Justine Tunney - Redbean and the Actually Portable Executable (Speakeasy JS, May 2021) - Despite the channel, this is about a C executable that "runs anywhere", including from boot
Video is nearly 3 years old now, but I think it's worth watching. Her presentation starts at around 2:30.
Basically, she explains how Redbean, a tiny (~450kb) and very fast C http server, works and how the same executable can be used to deploy it on most operating systems (she starts explaining that around 14:30)
What she's accomplished is, to me, astonishing and an impressive intellectual feat. I believe there's a pretty big caveat that it only works on x86_64, i.e. not ARM. The latter being fairly popular and not uncommon.
It wouldn't damage the impressiveness of her achievement to say "most OSes on x86."
Yea, I forget where, but she's openly lamented the rise of ARM for this reason. Not because it's a small blemish on redbean and cosmopolitan libc (what redbean uses to be "universal") ... but, IIRC, x86 had gained such ubiquity that simply sticking with it for the sake of interoperability and backwards compatibility was/is probably worth it. However accurate that is, or viable in today's tech world, I certainly resonate with the sentiment. And given what her and cosmopolitan libc seem to have accomplished (I've never used these things), it certainly seems like one of nice things we could have if we just did things in a nicer way.
Huh. In was just playing around with some samples from her page, and can't get them to run on either AMD64 or ARM. What's worst is that on my AMD machine I have Wine installed, and trying to run it fires up Wine (where it does eventually execute). You're supposed to also be able to sh it, and if I do that they just fail. On an ARM, they just fail.
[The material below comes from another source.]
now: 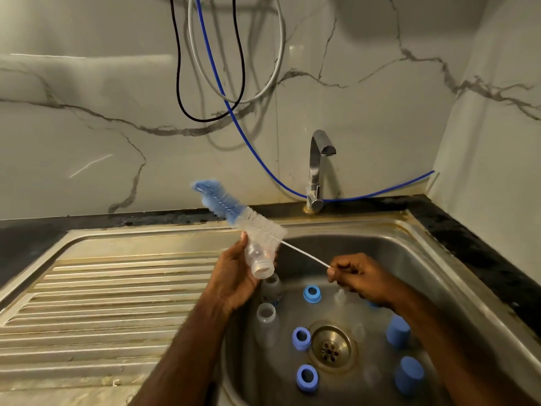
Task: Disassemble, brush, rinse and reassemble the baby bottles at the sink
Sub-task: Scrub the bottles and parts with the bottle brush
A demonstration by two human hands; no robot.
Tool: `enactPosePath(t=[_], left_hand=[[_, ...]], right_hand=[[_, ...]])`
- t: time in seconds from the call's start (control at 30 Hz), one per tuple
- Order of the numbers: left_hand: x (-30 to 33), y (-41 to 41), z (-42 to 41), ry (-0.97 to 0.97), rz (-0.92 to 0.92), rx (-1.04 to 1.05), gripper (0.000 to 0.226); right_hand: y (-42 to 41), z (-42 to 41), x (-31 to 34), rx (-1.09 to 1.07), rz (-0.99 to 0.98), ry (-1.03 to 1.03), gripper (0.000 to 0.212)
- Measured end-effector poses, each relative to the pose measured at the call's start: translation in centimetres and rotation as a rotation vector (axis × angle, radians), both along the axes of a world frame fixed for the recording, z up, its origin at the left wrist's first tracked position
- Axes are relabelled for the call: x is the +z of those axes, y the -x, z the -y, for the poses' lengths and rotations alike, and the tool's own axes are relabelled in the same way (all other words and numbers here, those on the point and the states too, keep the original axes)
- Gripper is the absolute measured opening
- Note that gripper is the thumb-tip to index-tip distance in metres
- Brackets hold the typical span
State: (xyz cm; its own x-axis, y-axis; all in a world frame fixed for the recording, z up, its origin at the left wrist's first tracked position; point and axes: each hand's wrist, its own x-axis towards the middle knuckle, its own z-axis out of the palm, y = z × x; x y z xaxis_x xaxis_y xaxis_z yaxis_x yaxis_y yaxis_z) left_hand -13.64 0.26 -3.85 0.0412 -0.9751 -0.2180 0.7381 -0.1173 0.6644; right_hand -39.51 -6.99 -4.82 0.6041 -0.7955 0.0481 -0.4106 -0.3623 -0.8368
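Bottle [259,260] among collars [301,338], brush [234,210] above

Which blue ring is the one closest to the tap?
Look inside the steel sink basin, beyond the round metal drain. The blue plastic screw ring lies by itself between the two hands; the other two rings sit left of the drain.
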Motion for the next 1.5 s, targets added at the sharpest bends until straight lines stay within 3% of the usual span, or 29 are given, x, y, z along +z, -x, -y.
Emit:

I was unable to get any of the samples from he page to run.
I haven't tried compiling my own program, but if the download samples don't run (for me), it doesn't give me confidence in the solution.
I remember seeing something like this a while ago. Maybe she rediscovered the hack to make multiplatform executables on her own or she was inspired. nexe has existed for 11 years now.
That nexe looks nothing like cosmopolitan. Nexe compiles a node.js into a single exe for Windows and, from the readme, can create native binaries for other distributions (Linux, Mac), something that isn't new to Nexe, you could do that with FreePascal way before Nexe. If you avoided OS specific calls, you could pull that since the early 90s with C, too.
Compiling the same codebase for N different platforms, generating N different native binaries, isn't the same as having one single executable file that runs out of the box on significantly different OSs. Put it another way, she made a java that works without needing a JRE or JDK installed.
π€ I swear I've seen this multiplatform single executable before. Maybe nexe isn't it, but as soon as she whipped out the hexcode and talking about binary headers, it felt more than a dejavu.
Someone did it years ago, put it in github, and it was called an abomination.
It's very similar in vein to this script that can be executed by bash and powershell.